Yes, it “could have been worse”, but it is my story, my trauma, and I am thankful it was not worse. Do not minimize my story or anyone else’s just because there have been worse cases. Everyone has the right to tell their story and raise awareness.
If you are a victim of or know anyone who has gone through a very traumatic experience please know that it is not your fault and no one has the right to touch your body if you do not want them to. It does not matter what you were wearing or what you may have said. I believe you, you are Not alone, and you are Not to blame. Do not tell victims: “the situation could have been avoided”, “it could have been worse”, “get over it”, or “you could have just left”. STOP Victim Blaming! Because No Means No and consent is required. Survivors already blame themselves enough. The perpetrator is to blame.
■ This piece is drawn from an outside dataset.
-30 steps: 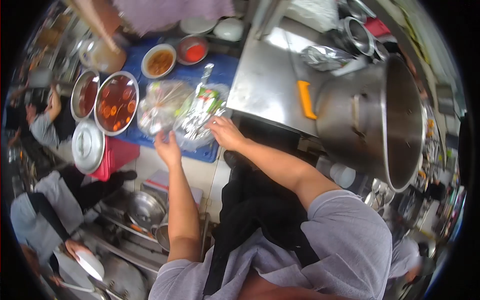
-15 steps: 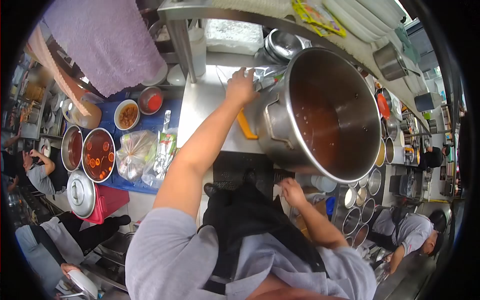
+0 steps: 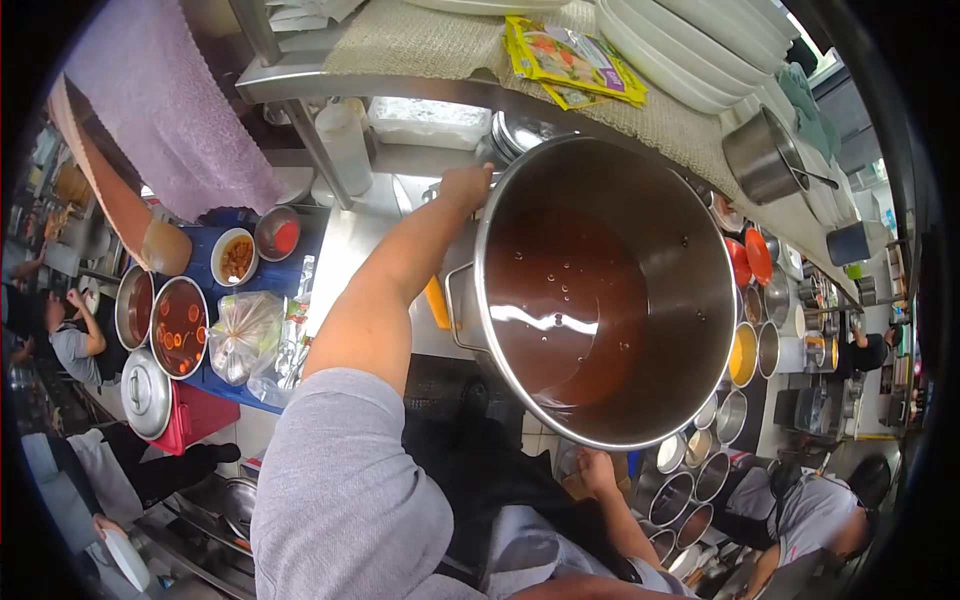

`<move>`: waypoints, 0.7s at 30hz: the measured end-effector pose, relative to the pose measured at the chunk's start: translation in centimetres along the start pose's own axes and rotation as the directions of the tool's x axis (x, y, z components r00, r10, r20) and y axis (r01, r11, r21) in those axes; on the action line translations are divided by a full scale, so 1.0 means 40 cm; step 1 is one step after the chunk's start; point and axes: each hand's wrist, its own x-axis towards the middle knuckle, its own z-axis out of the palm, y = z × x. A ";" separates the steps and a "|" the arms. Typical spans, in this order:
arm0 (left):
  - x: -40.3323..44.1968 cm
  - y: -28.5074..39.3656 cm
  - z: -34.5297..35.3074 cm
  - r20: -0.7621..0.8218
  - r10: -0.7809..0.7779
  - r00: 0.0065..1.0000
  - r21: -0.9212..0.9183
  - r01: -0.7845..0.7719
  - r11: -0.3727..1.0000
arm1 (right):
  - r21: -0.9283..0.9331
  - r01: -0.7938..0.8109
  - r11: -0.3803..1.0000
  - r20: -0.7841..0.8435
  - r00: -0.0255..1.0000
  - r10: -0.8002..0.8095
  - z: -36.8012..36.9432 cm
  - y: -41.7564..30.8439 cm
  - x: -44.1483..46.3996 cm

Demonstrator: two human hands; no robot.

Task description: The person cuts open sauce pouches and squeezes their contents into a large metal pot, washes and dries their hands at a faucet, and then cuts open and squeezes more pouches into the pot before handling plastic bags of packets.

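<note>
A large steel stockpot (image 3: 705, 330), holding reddish-brown liquid, stands with its open mouth facing me. My left hand (image 3: 468, 188) is at the pot's upper left side; its fingers are mostly hidden behind the rim, so their grip does not show. Just below the near rim is my right hand (image 3: 598, 472), its fingers curled and partly covered; what they hold, if anything, is hidden. A wire handle (image 3: 455, 310) sticks out from the pot's left side, beside an orange strip-like object (image 3: 437, 302) on the steel counter (image 3: 350, 235).
Overhead, a shelf carries yellow packets (image 3: 575, 60) and stacked white plates (image 3: 680, 50). At left are a pan of red broth (image 3: 180, 330), a bowl of food (image 3: 234, 257) and a lidded pot (image 3: 146, 395). Co-workers stand left and right (image 3: 800, 520).
My left hand has gone from over the counter to the pot's side. The view has shifted, and more of the pot's inside shows. My right hand stays below the near rim.
</note>
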 end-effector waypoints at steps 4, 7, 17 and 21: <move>-0.045 0.011 -0.052 -0.189 0.104 0.976 0.091 -0.088 0.992 | -0.106 0.174 0.979 -0.082 0.980 -0.183 -0.033 -0.026 0.077; -0.092 -0.012 -0.091 -0.300 0.158 0.941 0.130 -0.124 0.984 | -0.154 0.307 0.939 -0.046 0.947 -0.317 -0.031 -0.041 0.130; -0.482 -0.279 -0.138 -0.386 -0.196 0.901 -0.409 0.024 0.912 | -0.092 0.505 0.858 0.051 0.863 -0.502 -0.078 -0.372 0.103; -0.677 -0.380 -0.027 -0.297 -0.263 0.918 -0.914 -0.194 0.356 | 0.137 0.682 0.719 0.053 0.719 -0.693 -0.076 -0.594 0.099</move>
I’m not a victim, I’m a survivor!
Thank you for taking the time to listen to my story.
About the art:
Blessing in Disguise
Acrylic on Canvas
Brittany asked that I paint something based on her story that had personally inspired me. As someone who is quite new to this style of artistic expression, I must admit I was a bit intimidated by the open ended nature of her request. After spending time with her story however, her focus on dates as important milestones resonated with me quite strongly. I tend to process my struggles in a very similar manner, so I wanted to connect with Brittany with the piece through this shared experience.
The dates on the piece approximately correspond with several of the different events described in Brittany's story. For the stamps and background I moved from muddled and turbulent colors towards lighter and softer tones, corresponding to chronology. She also describes her experience as a "Blessing in disguise," so within the date stamps, I incorporated "Blessing" in bright and shiny gold.
I'd like to thank Brittany for her courage in sharing her story with us, for her resiliency, for her emphasis on representing and supporting all instances of trauma, and I especially want to thank her for helping me understand myself a little better.
Thank you Brittany, it was an honor to create this piece with you!